Lalu jika ditanyakan mengapa saya berpikir bahwa tidak adanya kesetaraan dukungan antara para wakil mahasiswa dengan pihak birokrasi? Terbukti dari kegiatan pesta demokrasi yang sebentar lagi akan kita rasakan. Para wakil mahasiswa dituntut untuk menyiapkan kader penerus yang bisa mencerminkan mahasiswa Fakultas A.
Namun lagi-lagi, persyaratan selalu membatasi ruang gerak mahasiswa dalam menjujung hak nya untuk dipilih. Angka demi angka kini menjadi acuan yang harus dipenuhi untuk bisa menduduki sebuah jabatan pada Kelembagaan Fakultas A. Padahal, penting menurut saya untuk paham bahwa masih banyak aspek yang bisa dipertimbangkan selain angka yang besar pada nilai akademis mahasiswa, yaitu pemahaman keorganisasian, pengalaman, Visi-Misi dan proker yang inovatif serta pemikiran yang luas terbuka dari mahasiswa.
Namun alih-alih memperkuat tujuan dari pesta demokrasi Fakultas A, para wakil mahasiswa lagi-lagi dihadapkan oleh campur tangan dan intervensi pihak birokrasi terhadap ruang gerak mahasiswa dalam memenuhi hak-haknya. Pabila para kader tidak memenuhi syarat nilai akademisnya bisa-bisa saja digugurkan dan pihak birokrasi menggunakan kewenangannya untuk memilih langsung ketua dan wakil ketua yang menurut kacamata mereka adalah yang terbaik.

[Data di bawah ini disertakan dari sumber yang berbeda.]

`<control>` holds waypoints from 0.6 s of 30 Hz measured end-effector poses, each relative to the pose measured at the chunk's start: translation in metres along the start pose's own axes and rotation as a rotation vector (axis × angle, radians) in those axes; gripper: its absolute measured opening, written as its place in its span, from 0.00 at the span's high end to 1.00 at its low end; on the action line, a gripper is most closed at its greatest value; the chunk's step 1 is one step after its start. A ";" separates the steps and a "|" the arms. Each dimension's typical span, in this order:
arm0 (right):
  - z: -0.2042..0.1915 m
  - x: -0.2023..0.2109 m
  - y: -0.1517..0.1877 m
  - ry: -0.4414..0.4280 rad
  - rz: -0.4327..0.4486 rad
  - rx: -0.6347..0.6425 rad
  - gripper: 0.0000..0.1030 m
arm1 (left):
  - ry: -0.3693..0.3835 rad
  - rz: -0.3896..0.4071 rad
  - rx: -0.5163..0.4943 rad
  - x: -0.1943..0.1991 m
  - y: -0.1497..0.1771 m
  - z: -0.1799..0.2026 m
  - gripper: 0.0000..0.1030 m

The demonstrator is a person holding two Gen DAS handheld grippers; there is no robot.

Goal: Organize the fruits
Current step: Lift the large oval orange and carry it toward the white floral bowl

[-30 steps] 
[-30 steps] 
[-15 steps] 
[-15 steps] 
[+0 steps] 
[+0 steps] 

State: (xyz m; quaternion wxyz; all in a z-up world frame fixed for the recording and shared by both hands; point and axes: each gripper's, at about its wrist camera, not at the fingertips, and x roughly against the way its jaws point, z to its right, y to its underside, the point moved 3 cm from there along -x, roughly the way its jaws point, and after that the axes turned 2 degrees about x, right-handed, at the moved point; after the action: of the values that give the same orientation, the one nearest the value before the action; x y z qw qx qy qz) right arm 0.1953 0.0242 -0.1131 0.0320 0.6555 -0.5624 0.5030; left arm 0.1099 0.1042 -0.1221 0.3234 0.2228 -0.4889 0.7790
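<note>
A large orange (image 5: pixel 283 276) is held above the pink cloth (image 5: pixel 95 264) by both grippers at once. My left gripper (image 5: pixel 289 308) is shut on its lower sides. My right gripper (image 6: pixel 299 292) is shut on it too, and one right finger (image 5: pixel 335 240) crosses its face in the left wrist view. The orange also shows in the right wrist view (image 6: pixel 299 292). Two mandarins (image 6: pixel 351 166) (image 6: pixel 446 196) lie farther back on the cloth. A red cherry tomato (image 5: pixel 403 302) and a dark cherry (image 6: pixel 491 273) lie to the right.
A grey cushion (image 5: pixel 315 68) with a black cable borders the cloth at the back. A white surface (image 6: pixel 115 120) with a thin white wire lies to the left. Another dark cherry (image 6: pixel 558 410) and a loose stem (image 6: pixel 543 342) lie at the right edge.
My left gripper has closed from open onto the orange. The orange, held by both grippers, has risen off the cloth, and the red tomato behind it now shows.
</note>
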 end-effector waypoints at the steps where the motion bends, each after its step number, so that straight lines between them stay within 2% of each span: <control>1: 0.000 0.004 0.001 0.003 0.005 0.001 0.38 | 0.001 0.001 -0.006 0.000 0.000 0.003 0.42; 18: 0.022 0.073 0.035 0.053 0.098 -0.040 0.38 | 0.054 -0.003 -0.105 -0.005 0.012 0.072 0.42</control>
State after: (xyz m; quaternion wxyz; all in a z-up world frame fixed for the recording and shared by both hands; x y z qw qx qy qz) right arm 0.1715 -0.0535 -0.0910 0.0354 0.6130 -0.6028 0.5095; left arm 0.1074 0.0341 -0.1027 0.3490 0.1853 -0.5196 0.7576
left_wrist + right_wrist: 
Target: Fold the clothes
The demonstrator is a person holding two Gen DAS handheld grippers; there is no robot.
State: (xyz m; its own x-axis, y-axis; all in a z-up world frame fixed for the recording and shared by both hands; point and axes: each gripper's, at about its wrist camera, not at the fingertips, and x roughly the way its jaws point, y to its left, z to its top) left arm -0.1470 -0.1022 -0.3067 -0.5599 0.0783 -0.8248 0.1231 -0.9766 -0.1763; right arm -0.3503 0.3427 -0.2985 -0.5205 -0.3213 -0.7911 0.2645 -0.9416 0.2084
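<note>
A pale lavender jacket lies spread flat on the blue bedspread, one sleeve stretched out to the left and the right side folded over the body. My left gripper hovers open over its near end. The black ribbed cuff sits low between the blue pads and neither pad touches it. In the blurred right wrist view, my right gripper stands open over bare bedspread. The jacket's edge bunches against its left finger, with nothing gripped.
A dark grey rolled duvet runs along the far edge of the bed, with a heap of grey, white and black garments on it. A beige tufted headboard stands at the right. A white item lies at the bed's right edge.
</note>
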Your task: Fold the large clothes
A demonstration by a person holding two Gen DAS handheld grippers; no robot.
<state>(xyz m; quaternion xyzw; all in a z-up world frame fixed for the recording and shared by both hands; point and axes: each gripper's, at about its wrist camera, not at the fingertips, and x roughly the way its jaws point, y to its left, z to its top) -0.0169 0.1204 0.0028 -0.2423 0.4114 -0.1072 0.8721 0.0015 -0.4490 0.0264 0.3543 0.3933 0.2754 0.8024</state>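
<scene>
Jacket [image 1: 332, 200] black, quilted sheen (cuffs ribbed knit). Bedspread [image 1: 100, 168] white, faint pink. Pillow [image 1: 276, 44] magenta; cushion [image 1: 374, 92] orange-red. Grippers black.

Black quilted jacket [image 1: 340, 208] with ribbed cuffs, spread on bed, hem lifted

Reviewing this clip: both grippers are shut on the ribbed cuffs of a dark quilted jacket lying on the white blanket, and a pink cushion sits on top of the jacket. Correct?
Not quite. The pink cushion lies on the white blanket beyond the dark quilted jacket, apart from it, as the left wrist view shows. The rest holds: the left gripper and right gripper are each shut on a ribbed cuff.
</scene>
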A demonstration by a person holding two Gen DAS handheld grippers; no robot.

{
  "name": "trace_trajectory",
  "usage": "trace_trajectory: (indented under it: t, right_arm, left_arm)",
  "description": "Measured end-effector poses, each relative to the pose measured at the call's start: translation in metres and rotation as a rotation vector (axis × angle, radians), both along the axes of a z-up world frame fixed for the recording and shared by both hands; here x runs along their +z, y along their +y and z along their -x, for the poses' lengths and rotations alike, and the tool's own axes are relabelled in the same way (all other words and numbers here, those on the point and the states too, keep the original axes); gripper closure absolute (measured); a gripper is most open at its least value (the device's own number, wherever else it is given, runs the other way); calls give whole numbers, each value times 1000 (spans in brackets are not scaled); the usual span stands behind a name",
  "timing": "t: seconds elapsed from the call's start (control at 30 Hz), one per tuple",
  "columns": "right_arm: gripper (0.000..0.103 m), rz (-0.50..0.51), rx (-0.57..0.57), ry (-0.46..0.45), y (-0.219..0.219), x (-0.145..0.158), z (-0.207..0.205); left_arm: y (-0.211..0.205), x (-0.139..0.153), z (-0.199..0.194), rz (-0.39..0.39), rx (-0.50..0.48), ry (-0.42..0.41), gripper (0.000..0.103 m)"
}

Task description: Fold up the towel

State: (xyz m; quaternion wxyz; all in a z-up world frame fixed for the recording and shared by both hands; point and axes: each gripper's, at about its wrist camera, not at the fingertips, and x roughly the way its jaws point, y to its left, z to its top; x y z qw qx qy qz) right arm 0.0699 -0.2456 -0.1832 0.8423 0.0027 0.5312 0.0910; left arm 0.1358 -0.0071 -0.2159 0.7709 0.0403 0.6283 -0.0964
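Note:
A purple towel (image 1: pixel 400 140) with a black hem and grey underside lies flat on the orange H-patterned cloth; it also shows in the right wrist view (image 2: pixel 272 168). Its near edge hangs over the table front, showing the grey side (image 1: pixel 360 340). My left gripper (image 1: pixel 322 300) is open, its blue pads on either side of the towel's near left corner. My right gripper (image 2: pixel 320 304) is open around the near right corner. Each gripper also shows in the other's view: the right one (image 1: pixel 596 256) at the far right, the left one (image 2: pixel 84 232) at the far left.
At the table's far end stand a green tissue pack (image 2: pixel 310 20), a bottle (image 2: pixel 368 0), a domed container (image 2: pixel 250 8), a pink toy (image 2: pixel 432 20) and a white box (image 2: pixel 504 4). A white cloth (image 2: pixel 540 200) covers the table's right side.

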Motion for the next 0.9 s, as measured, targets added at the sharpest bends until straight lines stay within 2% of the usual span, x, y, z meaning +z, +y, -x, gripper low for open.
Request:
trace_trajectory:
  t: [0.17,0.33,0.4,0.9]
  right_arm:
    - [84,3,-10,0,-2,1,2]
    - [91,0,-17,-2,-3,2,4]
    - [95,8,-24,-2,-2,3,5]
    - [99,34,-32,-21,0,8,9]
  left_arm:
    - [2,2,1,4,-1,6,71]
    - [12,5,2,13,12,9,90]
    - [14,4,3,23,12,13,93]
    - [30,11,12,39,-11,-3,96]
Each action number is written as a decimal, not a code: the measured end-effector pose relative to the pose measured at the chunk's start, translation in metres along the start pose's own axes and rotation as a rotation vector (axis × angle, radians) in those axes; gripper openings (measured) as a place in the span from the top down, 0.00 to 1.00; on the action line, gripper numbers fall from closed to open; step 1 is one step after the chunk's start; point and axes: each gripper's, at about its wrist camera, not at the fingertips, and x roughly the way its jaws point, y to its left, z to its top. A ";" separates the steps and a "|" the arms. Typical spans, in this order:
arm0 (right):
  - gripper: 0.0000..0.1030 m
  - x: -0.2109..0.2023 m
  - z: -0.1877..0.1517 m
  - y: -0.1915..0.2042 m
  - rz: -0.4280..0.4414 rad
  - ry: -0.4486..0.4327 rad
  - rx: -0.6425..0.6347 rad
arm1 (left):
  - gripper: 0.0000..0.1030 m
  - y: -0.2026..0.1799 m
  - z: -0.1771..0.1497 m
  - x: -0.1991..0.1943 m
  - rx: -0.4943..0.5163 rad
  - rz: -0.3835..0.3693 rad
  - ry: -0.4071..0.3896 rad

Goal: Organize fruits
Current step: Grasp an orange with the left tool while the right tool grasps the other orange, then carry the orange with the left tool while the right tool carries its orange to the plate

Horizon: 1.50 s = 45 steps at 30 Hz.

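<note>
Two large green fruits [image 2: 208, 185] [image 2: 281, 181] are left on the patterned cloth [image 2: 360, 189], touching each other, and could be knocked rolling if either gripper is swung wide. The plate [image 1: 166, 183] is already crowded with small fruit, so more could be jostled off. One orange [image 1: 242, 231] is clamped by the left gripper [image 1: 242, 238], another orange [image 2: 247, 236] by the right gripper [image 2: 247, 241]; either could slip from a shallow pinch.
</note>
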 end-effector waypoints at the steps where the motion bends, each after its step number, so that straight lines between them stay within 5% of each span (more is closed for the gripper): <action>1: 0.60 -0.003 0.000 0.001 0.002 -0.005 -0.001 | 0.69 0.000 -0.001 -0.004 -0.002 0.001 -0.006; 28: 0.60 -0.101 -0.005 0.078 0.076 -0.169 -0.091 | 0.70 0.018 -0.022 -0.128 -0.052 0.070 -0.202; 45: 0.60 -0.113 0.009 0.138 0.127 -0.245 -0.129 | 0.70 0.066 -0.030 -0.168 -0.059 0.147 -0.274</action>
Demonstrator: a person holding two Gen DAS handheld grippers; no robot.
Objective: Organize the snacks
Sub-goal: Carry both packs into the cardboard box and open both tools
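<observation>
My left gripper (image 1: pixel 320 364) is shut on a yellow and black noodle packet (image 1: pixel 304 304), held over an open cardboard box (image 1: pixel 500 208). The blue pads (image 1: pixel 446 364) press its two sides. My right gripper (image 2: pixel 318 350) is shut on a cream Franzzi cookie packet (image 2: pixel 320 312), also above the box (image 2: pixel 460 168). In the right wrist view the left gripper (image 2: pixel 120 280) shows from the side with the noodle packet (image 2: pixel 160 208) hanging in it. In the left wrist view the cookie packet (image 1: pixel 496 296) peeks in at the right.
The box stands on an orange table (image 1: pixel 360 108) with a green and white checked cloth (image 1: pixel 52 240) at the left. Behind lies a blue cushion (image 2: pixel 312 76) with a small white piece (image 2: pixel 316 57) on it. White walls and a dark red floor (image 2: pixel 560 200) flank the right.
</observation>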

Haruskah kita ubah nama menjadi Organisasi Kebirokratan?
Lalu, asas demokratis yang kita gaung-gaungkan dan kita junjung tinggi dalam berpendidikan mau dibawa kemana bila pada mahasiswa tidak bisa menggunakan hak pilihnya dalam menjalankan proses perkuliahannya? Nilai penting pesta demokrasi kita menghilang karena oknum-oknum yang dengan sengaja dan terang-terangan menggunakan kewenangan atas jabatan tingginya untuk menihilkan demokrasi di Fakultas A.
Alasan paling umum adalah kandidat yang mereka rasa tidak layak. Karena tidak cukup pintar dalam akademisnya. Sehingga jika tidak ada wakil mahasiswa lain yang mencalonkan diri, kebijakan untuk memilih ketua dan wakil ketua yang mereka rekomendasikan adalah solusinya.
Salah.
Lagi-lagi mari kita tanyakan sebesar apa kontribusi para pihak birokrasi dalam membentuk karakter pemimpin yang paham organisasi dan memiliki karakter pejuang di dalamnya?
Jika kontribusinya hanya sebesar penandatanganan semata, mungkin saya rasa baiknya tidak perlu ikut campur dalam Organisasi Kemahasiswaan. Jika pada akhirnya tidak ada pembekalan yang giat dan rutin diberikan, para pengurus yang mereka pilih dari perhitunagn nilai akademis semata dan tidak paham mengenai keorganisasian saya yakin hanya menjadi wakil-wakil yang tak akan lebih dari budak birokrat yang bahkan tidak tahu siapa yang harus mereka wakilkan.